Using the Cassandra NoSQL database, explore the **Movielens** dataset and build a movie recommendation engine

## Learning Objectives

At the end of the mini-project, you will be able to :

* understand the concepts of NoSQL platforms
* implement the database connectivity using Cassandra
* create and insert data to the database 
* perform querying, retrieving and analyzing the data from database

### Dataset

The dataset chosen for this mini-project is [Movielens Dataset](https://movielens.org/). The dataset describes movies and ratings from Movielens. It contains movies from year 1919 to 2000 of total 3883 movies. There are 6040 users who have rated one or more than one movie of total 1000209 ratings collected. Movielens is maintained by members of GroupLens Research at the University of Minnesota. There are 3 datasets given, and they are:

1. `data_movie.csv` that contains movies information:

* MovieId
* Title
* Genres

2. `data_rating.csv` that contains ratings of movies by users:

* UserId
* MovieId
* Rating

3. `data_users.csv` that contains users information:

* UserId
* Age
* Gender

## Information

#### NoSQL platforms

A NoSQL database provides a mechanism for storage and retrieval of data that is modeled in a form other than the tabular relations used in relational databases.

**Cassandra** 

Apache Cassandra is a free and open-source, distributed, wide-column store, NoSQL database management system designed to handle large amounts of data across many commodity servers, providing high availability with no single point of failure. It is a NOSQL database developed by Facebook. It is a great database that allows you to effectively run queries on large amount of structured and semi structured data.

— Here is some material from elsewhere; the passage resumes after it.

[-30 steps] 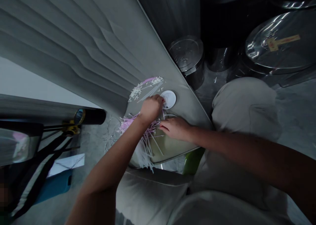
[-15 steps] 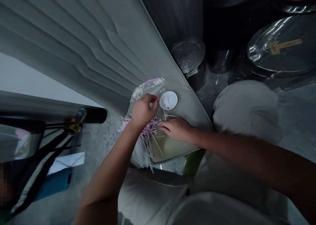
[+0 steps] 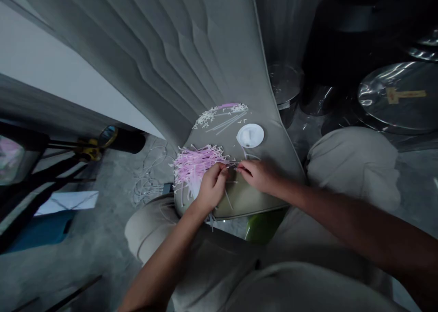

To know when you have to choose Cassandra as your database of choice, you need to have an understanding of CAP Theorem.

CAP theorem states that it is impossible for a distributed system to satisfy all three of these guarantees together, you need to leave one out.

- C is Consistency, means all nodes have the same data at the same time
- P is partition tolerance, means that in case of failure the system continues to operate
- A is availability , make sure every request receives a response

![img](https://developer.ibm.com/developer/default/tutorials/ba-set-up-apache-cassandra-architecture/images/figure1.png)

### Components of Cassandra

There are following components in the Cassandra

![img](https://www.guru99.com/images/cassandra/021116_0524_CassandraAr1.png)

**Node**
Node is the place where data is stored. It is the basic component of Cassandra.

**Data Center**
A collection of nodes are called data center. Many nodes are categorized as a data center.

**Cluster**
The cluster is the collection of many data centers.

**Commit Log**
Every write operation is written to Commit Log. Commit log is used for crash recovery.

**Mem-table**
After data written in Commit log, data is written in Mem-table. Data is written in Mem-table temporarily.

**SSTable**
When Mem-table reaches a certain threshold, data is flushed to an SSTable disk file.

### Data Replication

As hardware problem can occur or link can be down at any time during data process, a solution is required to provide a backup when the problem has occurred. So data is replicated for assuring no single point of failure.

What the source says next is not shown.